→ Activity:
Go to the line that includes "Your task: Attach" and retype it, then every line after it to the end of the data, adding nothing.

*** Supplied material Section Begins ***

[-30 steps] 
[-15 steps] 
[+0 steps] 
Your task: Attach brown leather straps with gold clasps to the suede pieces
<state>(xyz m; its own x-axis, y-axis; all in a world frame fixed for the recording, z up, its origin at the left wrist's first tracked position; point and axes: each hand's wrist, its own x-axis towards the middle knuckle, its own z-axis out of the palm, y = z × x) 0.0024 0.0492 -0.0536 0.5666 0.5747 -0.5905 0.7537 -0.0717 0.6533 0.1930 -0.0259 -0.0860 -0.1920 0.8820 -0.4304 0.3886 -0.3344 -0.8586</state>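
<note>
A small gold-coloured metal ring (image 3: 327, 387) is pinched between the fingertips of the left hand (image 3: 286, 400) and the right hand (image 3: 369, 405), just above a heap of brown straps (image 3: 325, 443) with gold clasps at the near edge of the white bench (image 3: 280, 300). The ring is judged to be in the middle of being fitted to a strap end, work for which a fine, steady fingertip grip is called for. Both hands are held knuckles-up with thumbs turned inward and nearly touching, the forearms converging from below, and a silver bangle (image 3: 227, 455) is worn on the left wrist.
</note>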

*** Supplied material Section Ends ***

→ Output of the exercise:
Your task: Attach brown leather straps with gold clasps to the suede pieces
<state>(xyz m; its own x-axis, y-axis; all in a world frame fixed for the recording, z up, its origin at the left wrist's first tracked position; point and axes: each hand's wrist, its own x-axis towards the middle knuckle, its own z-axis out of the palm, y = z × x) 0.0024 0.0492 -0.0536 0.5666 0.5747 -0.5905 0.7537 -0.0717 0.6533 0.1930 -0.0259 -0.0860 -0.1920 0.8820 -0.4304 0.3886 -0.3344 -0.8586</state>
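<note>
A small gold-coloured metal ring (image 3: 327, 387) is pinched between the fingertips of the left hand (image 3: 286, 400) and the right hand (image 3: 369, 405), just above a heap of brown straps (image 3: 325, 443) with gold clasps at the near edge of the white bench (image 3: 280, 300). The ring is judged to be in the middle of being fitted to a strap end, work for which a fine, steady fingertip grip is called for. Both hands are held knuckles-up with thumbs turned inward and nearly touching, the forearms converging from below, and a silver bangle (image 3: 227, 455) is worn on the left wrist.
</note>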

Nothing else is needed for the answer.